▸ **What needs to be done**
Return the data exactly, apart from leaving out the pictures.

▸ **Available data**
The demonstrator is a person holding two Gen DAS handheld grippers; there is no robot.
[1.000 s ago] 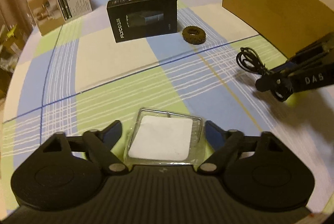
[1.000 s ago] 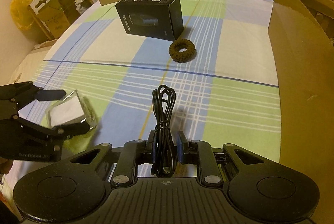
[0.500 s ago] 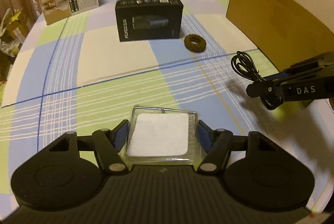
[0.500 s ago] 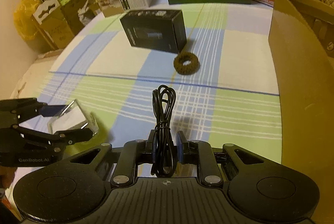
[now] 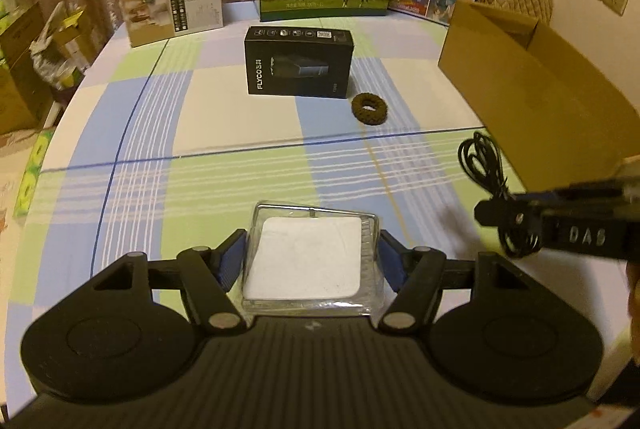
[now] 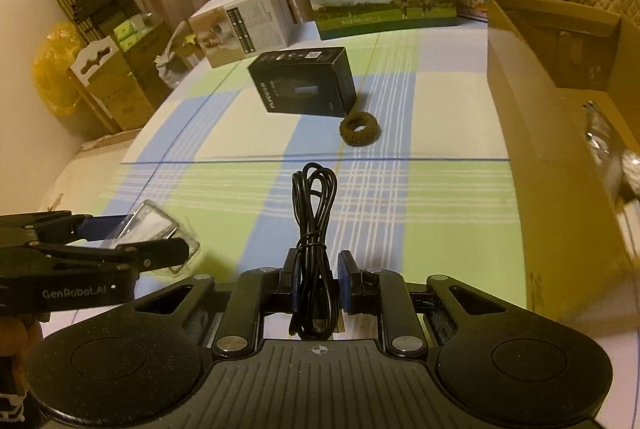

▸ **The answer**
The demonstrator is a person holding two Gen DAS handheld grippers; there is no robot.
[1.000 s ago] 
[1.000 s ago] 
[0.500 s ago] 
[0.500 s ago] 
[now] 
[now] 

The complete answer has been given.